Lorsque enfant, à son réveil, elle se retrouve debout, dans le noir, au milieu de sa chambre, devenue
énigme,


du bout de ses bras tendus, ne rencontre aucune matière comme mur, lit ou cadre de fenêtre,
tous disparus, n’existent plus,


se fige là, sur cet îlot, entouré de rien,

où suis je, terrifiante question
qui s’agrippe à elle avec la menace de basculer dans le vide

d’une possible chute interminable et consciente,
comme un lent glissé d’un corps sur un glacier tombant dans la mer,

si elle ne meurt pas de peur, sa fin sera un enfer,
et si toute tentative de bougé lui est interdite,
seul, un geste peut la sauver ;

Alors elle entendit son cri qui surpassait de loin la voix d’une enfant,un cri à ouvrir une porte d’un coup,
un flot de lumière la toucha et par magie, le monde reprit ses esprits, ses marques et la petite aussi.

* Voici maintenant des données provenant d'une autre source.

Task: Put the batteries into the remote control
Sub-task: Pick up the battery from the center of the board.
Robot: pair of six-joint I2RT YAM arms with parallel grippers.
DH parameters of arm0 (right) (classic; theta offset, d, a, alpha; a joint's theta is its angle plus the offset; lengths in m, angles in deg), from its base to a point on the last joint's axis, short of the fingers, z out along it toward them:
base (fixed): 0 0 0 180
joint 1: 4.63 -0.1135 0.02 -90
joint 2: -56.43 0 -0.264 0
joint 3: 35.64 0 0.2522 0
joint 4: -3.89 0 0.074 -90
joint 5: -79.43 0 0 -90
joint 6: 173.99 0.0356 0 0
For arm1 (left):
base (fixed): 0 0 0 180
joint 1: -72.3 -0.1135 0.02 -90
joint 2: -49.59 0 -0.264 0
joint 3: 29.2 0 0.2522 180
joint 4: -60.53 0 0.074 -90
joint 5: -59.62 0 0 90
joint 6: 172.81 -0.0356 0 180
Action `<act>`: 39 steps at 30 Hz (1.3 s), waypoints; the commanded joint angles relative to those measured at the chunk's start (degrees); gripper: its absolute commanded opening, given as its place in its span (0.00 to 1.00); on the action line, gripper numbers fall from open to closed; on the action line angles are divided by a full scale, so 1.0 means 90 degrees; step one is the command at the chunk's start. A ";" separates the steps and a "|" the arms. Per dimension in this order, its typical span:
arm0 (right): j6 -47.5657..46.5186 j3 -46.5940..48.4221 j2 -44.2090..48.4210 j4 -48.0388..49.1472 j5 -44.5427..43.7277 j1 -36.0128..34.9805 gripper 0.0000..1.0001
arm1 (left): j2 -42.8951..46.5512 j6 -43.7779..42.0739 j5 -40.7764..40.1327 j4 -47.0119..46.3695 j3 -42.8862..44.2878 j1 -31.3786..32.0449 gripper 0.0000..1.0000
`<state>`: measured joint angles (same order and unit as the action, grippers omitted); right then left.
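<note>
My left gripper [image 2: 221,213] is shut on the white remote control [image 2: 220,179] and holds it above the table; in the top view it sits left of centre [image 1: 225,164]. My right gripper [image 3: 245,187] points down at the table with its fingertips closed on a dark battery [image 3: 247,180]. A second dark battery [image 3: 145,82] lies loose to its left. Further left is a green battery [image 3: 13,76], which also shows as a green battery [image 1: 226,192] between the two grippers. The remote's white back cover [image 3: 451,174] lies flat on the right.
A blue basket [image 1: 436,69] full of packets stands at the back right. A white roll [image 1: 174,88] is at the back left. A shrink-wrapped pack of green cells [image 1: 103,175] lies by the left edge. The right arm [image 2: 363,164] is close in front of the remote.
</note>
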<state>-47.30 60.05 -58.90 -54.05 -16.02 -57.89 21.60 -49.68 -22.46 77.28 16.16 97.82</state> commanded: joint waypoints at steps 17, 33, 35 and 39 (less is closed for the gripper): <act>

De cette apprentissage du vide,
des laissées de ce tremblement de soi comme traces d’âme fugitive,
sont des marques recroisées souvent,
à tous les quatre chemins du cours de sa vie.

Elle vient de loin

Elle vient de loin mais ne voyage pas, elle reste là, tout près.

Sa chevelure bleue de Démone tranche sur sa peau opaline,
par transparence, le corps se devine mais qui voit -on ?

Ses yeux ne cillent pas, le monde regardé tressaille.

Elle va par les cœurs de son pas élastique,
Se retrouve blême, à la merci du petit matin.

Ses attaches sont de celles qui empoisonnent.
Quand sa tourmente se déverse, aucun brise larme peut en contenir la fureur ;

Elle n’a pas de petit mais fait comme si.
Elle ne connaît rien mais devine tout.
Elle est tout ce que vous n’êtes pas ou plutôt elle se nourrit de vos ruines.

Ce qu’elle dit n’est pas saisi ; ses paroles se déposent en un lieu, perdu de vous.

Avec son allure de folle, sa mise interlope et son regard d’outre tombe,
Vous l’avez déjà rencontré au détour de votre vie sans histoires ;
elle vous fascine et vous terrorise.

Un courant d’air soudain fait claquer une porte, 
le silence se fige, 
une brume voile la scène.

Elle s’est tournée vers vous et vous fixe.

Ce que ses yeux reflètent,
cet élancement douloureux, cette question lancinante à laquelle vous tentiez d’échapper et qu’elle a fiché en vous, vous le saviez déjà :
votre vie ne vaut rien sans la limite de la mort.